_ABOUT THIS EXERCISE_
Further down are entries; set down exactly and only the lines from the one with "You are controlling" up to and including the one with "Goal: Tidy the", dropping each picture.

_MATERIAL SUPPLIED_

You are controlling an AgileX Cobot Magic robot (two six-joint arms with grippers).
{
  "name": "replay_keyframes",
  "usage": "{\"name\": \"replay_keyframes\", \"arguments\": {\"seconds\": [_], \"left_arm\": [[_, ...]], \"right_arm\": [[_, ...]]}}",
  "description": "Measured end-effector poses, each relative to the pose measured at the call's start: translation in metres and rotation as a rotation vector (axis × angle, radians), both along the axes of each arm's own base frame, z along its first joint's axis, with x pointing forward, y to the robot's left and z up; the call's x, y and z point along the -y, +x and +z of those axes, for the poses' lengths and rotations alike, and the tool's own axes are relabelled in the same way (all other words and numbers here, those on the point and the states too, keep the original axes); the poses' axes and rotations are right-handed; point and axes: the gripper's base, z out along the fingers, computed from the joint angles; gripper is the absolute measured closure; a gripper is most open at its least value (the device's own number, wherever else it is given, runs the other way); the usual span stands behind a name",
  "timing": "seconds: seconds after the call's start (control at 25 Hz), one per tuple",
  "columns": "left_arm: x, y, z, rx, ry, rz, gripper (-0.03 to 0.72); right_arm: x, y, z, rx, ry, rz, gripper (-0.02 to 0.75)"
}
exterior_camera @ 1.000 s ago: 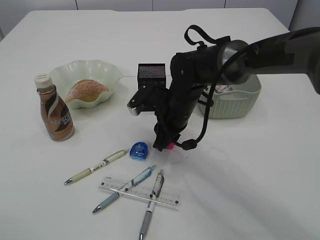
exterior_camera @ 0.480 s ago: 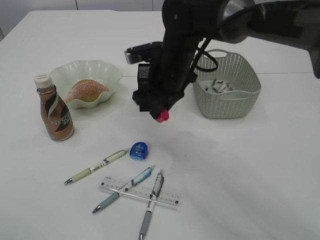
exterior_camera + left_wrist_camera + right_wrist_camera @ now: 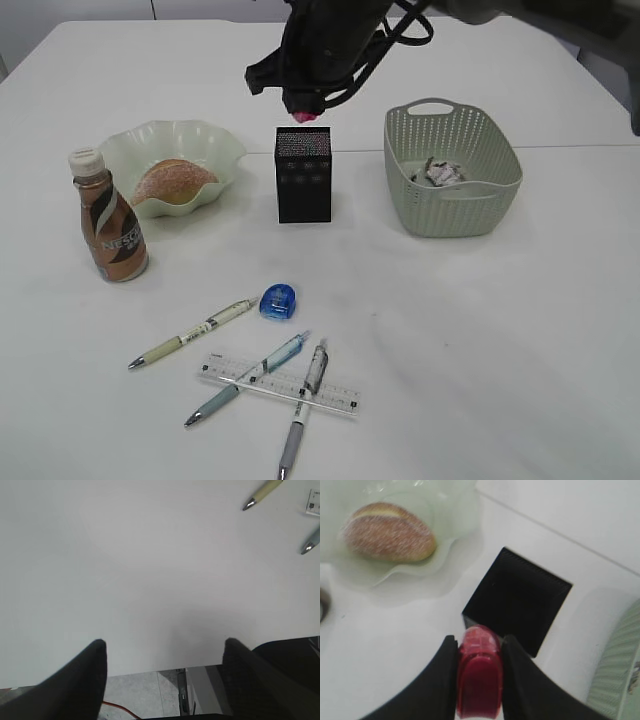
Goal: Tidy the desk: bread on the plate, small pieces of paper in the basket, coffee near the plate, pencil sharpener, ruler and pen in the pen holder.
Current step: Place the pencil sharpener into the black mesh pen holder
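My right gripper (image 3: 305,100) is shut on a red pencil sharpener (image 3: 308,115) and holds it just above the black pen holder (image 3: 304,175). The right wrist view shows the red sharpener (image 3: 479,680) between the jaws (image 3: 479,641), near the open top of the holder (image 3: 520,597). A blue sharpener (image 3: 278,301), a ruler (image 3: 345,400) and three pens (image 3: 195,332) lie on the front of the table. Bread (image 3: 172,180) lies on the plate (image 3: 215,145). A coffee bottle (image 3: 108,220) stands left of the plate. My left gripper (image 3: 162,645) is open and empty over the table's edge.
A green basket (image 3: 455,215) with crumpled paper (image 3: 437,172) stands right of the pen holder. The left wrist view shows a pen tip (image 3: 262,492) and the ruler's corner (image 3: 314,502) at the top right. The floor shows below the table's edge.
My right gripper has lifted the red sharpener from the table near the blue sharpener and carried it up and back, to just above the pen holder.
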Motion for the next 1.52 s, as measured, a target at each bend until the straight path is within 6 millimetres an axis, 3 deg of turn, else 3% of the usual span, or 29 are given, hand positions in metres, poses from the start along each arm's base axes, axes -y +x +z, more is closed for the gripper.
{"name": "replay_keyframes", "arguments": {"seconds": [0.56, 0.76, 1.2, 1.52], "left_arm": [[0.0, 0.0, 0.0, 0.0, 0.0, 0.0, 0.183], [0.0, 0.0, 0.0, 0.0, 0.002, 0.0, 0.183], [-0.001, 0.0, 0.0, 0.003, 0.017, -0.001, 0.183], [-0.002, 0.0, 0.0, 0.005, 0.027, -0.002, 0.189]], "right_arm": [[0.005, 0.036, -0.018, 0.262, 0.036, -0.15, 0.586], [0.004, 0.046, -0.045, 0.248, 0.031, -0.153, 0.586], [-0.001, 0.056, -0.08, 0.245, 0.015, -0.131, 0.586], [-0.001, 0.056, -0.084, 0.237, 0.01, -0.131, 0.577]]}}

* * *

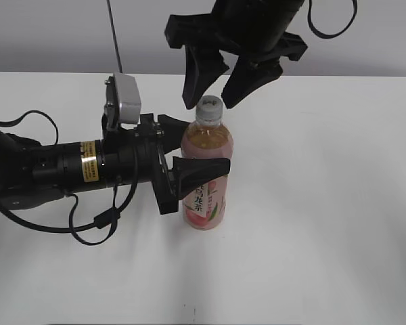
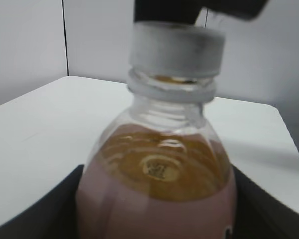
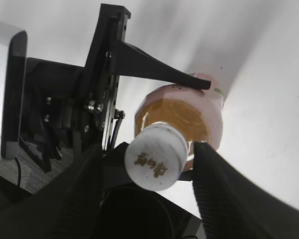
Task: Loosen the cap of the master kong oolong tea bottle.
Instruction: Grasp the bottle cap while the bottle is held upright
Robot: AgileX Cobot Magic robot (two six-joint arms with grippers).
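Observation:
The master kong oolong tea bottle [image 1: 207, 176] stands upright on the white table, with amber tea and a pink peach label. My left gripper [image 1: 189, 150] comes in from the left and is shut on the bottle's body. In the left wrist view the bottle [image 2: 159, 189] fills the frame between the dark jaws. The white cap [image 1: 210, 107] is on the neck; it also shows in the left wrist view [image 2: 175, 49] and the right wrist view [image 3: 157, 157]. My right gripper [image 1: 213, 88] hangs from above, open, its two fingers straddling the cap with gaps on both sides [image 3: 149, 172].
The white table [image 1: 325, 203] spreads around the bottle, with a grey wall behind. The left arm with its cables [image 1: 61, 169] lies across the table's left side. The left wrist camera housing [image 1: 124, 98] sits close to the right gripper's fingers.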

_RESPONSE BELOW_
You are controlling an AgileX Cobot Magic robot (two six-joint arms with grippers).
{
  "name": "replay_keyframes",
  "usage": "{\"name\": \"replay_keyframes\", \"arguments\": {\"seconds\": [_], \"left_arm\": [[_, ...]], \"right_arm\": [[_, ...]]}}",
  "description": "Measured end-effector poses, each relative to the pose measured at the call's start: translation in metres and rotation as a rotation vector (axis × angle, radians), both along the axes of each arm's own base frame, z along its first joint's axis, with x pointing forward, y to the robot's left and z up; the call's x, y and z point along the -y, +x and +z of those axes, for the poses' lengths and rotations alike, and the tool's own axes are relabelled in the same way (all other words and numbers here, those on the point and the states too, keep the original axes); the poses' axes and rotations are right-handed; point and axes: the gripper's base, z out along the fingers, computed from the joint angles; gripper is the absolute measured closure; a gripper is most open at its least value (the device's own number, wherever else it is given, runs the other way); the usual span stands behind a name",
  "timing": "seconds: seconds after the call's start (control at 25 Hz), one per tuple",
  "columns": "left_arm: x, y, z, rx, ry, rz, gripper (-0.03 to 0.72); right_arm: x, y, z, rx, ry, rz, gripper (-0.02 to 0.75)"
}
exterior_camera @ 1.000 s ago: 
exterior_camera @ 0.480 s ago: 
exterior_camera + left_wrist_camera + right_wrist_camera @ now: 
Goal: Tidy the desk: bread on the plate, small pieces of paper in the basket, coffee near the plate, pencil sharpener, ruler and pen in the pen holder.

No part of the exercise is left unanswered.